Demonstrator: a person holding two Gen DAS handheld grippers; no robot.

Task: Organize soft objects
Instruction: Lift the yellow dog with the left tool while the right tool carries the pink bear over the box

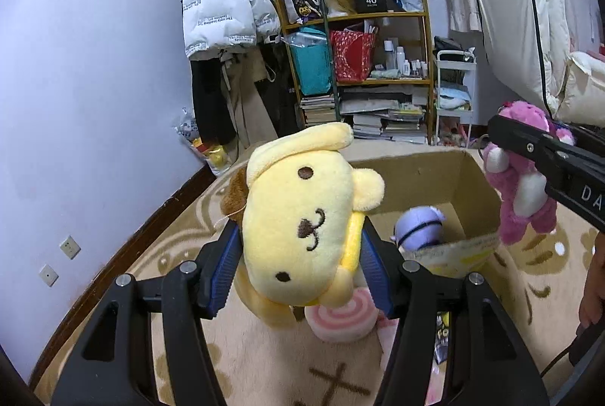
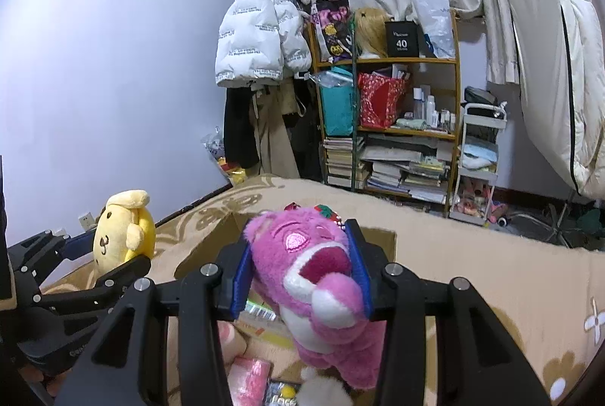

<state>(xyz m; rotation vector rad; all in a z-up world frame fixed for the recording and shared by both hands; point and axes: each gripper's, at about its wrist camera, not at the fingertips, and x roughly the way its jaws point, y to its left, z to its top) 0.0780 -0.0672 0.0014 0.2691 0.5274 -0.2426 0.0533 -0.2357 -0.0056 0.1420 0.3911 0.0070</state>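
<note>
well, left gripper (image 1: 298, 254) pinches the yellow dog plush (image 1: 302, 217), right gripper (image 2: 300, 273) clamps the pink bear (image 2: 321, 285); i'd centre each over the cardboard box (image 1: 472, 186) before letting go.

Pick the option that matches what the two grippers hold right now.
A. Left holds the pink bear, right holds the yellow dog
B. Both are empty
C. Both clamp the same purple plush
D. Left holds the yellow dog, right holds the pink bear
D: the left gripper is closed on the yellow dog plush, and the right gripper is closed on the pink bear plush, while the purple plush lies in the cardboard box.
</note>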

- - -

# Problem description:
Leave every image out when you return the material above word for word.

# Result for this task:
Demonstrator: a person holding two Gen DAS handheld grippers; no robot.

Task: Organize soft objects
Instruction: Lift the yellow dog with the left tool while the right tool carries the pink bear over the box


<state>(xyz m; rotation vector rad; all in a z-up world frame fixed for the recording and shared by both hands; point and axes: each gripper's, at about its wrist camera, not at the fingertips, and x roughly the way its jaws point, y to its left, z to its top) 0.0780 -0.0672 0.0014 0.2691 0.5274 -0.2426 0.0533 -0.2357 -0.0056 0.1420 0.3911 0.0070</state>
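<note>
well, left gripper (image 1: 298, 254) pinches the yellow dog plush (image 1: 302, 217), right gripper (image 2: 300, 273) clamps the pink bear (image 2: 321, 285); i'd centre each over the cardboard box (image 1: 472, 186) before letting go.

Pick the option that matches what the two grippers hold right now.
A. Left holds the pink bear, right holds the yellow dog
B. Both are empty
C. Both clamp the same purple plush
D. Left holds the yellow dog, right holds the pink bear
D: the left gripper is closed on the yellow dog plush, and the right gripper is closed on the pink bear plush, while the purple plush lies in the cardboard box.
</note>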

Nothing else is needed to complete this exercise.